__WHAT THE TASK REQUIRES__: The output should match, line for line, the records from the line containing "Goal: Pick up" through the line containing "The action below", with every picture left out.

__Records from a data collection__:
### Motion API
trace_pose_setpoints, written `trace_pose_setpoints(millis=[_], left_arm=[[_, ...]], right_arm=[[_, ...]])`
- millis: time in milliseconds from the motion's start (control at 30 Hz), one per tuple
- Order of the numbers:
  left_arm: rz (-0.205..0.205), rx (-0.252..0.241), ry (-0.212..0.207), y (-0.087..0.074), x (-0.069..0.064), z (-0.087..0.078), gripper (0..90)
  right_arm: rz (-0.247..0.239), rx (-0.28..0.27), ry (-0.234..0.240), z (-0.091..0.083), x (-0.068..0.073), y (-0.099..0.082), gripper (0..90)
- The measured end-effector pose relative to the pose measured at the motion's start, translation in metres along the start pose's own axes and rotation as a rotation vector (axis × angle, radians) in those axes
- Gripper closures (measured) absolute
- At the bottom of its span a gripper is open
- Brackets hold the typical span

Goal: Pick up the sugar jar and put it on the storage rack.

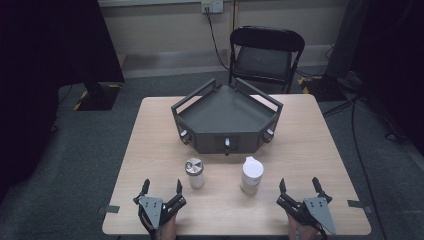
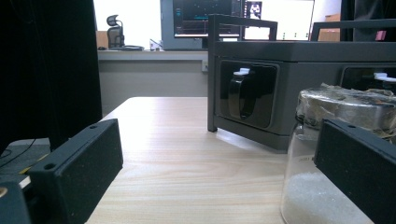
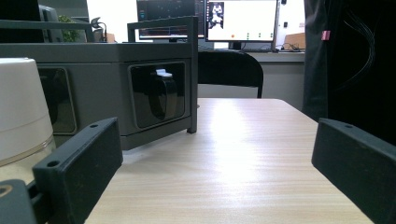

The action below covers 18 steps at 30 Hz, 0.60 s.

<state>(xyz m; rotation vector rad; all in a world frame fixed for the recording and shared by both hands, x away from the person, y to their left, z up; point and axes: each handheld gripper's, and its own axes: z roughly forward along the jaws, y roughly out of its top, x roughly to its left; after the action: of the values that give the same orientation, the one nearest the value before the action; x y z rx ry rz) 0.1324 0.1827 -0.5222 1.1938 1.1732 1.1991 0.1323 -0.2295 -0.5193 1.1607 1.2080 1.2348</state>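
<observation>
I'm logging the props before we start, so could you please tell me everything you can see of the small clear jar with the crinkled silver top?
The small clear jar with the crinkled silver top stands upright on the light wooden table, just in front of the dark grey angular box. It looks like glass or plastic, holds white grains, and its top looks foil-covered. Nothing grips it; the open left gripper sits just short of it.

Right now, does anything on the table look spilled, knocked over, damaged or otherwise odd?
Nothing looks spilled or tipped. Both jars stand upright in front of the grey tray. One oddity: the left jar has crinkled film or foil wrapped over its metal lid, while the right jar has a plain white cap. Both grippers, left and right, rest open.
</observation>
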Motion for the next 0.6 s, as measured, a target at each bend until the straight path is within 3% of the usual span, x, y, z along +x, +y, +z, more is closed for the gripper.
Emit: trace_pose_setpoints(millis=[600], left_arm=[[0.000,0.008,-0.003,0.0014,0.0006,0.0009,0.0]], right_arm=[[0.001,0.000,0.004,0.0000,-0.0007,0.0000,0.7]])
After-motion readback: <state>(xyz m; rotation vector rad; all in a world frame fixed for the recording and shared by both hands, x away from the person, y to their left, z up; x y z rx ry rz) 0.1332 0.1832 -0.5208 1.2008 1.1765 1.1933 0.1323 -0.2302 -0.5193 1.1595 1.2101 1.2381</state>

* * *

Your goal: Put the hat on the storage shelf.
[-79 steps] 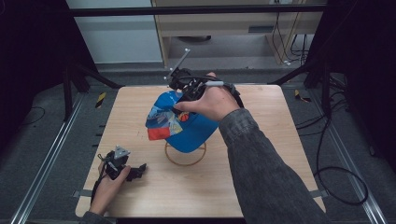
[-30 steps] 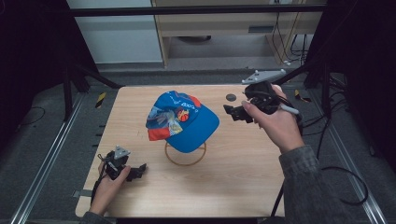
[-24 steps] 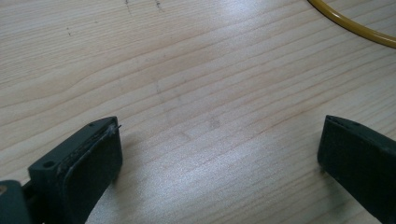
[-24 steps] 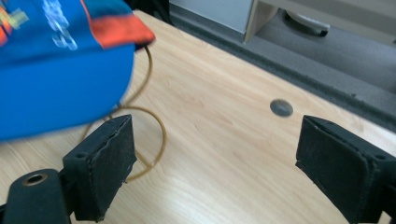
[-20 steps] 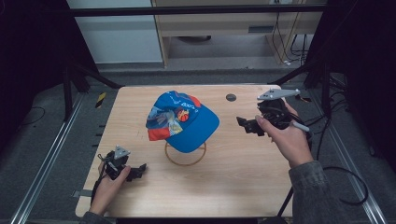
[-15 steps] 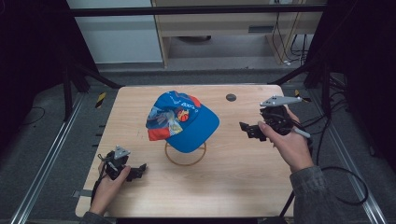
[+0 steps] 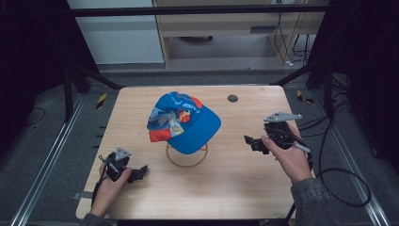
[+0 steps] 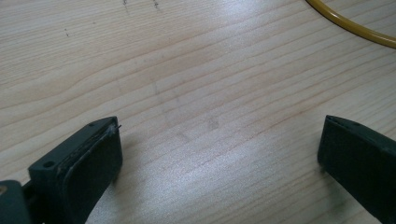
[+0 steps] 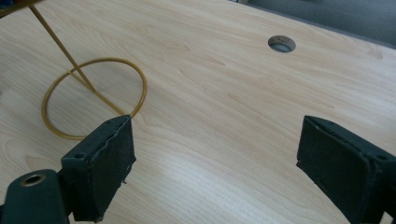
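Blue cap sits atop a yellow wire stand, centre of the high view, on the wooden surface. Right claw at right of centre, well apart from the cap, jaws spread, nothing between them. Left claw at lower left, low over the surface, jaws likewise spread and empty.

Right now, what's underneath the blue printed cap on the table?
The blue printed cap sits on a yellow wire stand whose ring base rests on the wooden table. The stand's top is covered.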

__SOLVED PROBLEM__:
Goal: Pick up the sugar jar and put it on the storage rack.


The action below covers 18 steps at 30 Hz, 0.60 s.

There is no more to the output.